**Goal of the exercise:** Once the line with "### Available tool" is found in the entries below, repeat it and each following line exactly, up to and including the line with "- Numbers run". Add no other lines.
+++
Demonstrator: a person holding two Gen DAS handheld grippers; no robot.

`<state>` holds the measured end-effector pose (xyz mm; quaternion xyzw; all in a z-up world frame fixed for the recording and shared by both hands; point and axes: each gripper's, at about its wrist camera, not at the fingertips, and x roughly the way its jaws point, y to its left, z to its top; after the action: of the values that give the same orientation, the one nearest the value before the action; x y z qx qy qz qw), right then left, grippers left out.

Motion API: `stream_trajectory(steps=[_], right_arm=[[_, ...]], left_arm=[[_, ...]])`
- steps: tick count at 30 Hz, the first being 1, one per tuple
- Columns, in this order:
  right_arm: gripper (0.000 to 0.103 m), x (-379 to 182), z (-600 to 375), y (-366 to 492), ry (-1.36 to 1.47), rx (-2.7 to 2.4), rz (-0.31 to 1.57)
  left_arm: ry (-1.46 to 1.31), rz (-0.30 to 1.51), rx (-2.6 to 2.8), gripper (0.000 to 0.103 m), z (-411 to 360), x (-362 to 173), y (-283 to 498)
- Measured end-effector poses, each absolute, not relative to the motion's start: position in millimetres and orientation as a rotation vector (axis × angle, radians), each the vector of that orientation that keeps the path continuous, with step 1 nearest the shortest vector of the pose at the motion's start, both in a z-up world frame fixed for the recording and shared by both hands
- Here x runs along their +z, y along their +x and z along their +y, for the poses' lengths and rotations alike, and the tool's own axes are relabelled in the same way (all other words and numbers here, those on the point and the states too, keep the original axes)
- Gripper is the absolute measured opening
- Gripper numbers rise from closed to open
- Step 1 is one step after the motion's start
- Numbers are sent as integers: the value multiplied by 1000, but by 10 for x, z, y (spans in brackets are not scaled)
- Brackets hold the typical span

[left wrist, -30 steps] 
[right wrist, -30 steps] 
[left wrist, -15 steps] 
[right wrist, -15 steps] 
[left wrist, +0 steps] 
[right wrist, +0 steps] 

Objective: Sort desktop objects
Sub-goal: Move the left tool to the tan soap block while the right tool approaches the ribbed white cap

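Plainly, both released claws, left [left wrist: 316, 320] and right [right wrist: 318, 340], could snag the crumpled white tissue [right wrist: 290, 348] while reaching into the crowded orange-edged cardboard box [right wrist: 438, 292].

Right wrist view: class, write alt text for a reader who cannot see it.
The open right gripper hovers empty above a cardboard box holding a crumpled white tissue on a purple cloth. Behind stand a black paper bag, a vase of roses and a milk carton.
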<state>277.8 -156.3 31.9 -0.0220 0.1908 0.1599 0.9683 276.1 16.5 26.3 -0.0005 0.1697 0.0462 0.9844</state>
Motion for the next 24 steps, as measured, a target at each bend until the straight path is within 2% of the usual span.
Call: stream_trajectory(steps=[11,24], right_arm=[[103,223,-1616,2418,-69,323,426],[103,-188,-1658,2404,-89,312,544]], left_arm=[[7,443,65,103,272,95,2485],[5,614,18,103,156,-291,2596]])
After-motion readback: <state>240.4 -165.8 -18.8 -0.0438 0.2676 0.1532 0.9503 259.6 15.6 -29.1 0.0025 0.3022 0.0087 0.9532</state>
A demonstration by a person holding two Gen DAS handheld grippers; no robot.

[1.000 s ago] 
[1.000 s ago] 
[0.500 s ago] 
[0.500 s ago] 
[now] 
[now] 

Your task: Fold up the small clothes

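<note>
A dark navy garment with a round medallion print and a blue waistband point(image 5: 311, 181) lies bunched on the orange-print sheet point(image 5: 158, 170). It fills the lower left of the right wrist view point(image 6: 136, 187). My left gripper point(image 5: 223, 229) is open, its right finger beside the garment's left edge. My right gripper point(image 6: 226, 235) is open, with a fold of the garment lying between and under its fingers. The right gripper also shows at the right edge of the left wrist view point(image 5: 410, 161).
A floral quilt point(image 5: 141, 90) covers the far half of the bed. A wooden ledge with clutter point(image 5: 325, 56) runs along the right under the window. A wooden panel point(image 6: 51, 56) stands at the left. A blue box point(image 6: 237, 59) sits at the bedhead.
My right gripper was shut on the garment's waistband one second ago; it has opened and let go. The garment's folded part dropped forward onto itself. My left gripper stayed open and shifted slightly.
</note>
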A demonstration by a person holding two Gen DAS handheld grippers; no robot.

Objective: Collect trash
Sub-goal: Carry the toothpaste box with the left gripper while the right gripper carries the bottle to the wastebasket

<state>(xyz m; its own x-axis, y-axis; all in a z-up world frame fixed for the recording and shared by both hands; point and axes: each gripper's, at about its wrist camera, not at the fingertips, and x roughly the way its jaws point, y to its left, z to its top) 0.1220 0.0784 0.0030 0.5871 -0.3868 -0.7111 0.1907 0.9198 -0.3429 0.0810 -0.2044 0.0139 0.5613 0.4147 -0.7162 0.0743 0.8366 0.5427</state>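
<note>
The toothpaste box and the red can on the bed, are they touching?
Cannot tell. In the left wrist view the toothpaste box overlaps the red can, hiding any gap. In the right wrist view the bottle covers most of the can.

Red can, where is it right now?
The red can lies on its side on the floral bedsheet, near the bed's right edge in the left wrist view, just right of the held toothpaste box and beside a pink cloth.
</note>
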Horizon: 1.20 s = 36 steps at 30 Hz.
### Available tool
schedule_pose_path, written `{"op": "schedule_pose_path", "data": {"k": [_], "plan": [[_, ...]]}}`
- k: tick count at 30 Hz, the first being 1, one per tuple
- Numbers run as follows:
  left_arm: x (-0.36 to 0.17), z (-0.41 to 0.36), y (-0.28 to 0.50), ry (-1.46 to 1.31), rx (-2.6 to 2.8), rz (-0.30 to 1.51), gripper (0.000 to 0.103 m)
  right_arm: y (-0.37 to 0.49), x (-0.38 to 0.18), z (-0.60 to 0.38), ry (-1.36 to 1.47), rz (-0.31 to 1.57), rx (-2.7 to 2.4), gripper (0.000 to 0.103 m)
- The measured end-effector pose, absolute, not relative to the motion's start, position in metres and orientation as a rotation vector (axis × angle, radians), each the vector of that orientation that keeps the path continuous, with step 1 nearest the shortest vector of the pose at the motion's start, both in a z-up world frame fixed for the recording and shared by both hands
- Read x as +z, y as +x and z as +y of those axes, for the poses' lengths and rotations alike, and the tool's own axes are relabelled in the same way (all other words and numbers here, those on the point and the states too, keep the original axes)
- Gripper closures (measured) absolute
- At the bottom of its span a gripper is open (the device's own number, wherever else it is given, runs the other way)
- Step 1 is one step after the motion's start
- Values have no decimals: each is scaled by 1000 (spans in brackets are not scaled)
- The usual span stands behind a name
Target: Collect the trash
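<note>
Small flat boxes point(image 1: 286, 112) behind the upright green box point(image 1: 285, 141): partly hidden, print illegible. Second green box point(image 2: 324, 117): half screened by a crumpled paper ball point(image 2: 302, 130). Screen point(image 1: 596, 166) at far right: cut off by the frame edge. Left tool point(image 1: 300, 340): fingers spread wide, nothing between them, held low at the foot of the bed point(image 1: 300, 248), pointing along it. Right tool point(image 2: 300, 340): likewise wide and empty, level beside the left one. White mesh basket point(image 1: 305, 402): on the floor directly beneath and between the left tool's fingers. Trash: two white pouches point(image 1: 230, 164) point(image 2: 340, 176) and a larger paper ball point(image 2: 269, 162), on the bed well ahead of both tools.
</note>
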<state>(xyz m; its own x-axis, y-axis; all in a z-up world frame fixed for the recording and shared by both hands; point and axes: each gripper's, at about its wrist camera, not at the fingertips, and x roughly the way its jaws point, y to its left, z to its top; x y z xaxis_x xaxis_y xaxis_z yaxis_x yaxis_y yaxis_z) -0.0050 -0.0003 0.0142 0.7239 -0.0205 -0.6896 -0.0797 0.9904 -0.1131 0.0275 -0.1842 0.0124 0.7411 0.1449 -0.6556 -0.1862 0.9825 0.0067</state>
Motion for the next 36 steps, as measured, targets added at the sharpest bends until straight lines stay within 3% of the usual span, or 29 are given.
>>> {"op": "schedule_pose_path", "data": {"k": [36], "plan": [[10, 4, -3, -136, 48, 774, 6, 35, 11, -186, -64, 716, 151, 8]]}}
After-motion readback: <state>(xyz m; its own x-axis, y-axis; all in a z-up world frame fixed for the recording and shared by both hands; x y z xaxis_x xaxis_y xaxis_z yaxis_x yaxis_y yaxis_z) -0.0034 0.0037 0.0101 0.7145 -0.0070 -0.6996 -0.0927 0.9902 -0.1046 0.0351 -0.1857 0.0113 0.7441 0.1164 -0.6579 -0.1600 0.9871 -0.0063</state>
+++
**Your solution:**
### Available tool
schedule_pose_path, written `{"op": "schedule_pose_path", "data": {"k": [_], "plan": [[_, ...]]}}`
- k: tick count at 30 Hz, the first being 1, one per tuple
- Numbers run as follows:

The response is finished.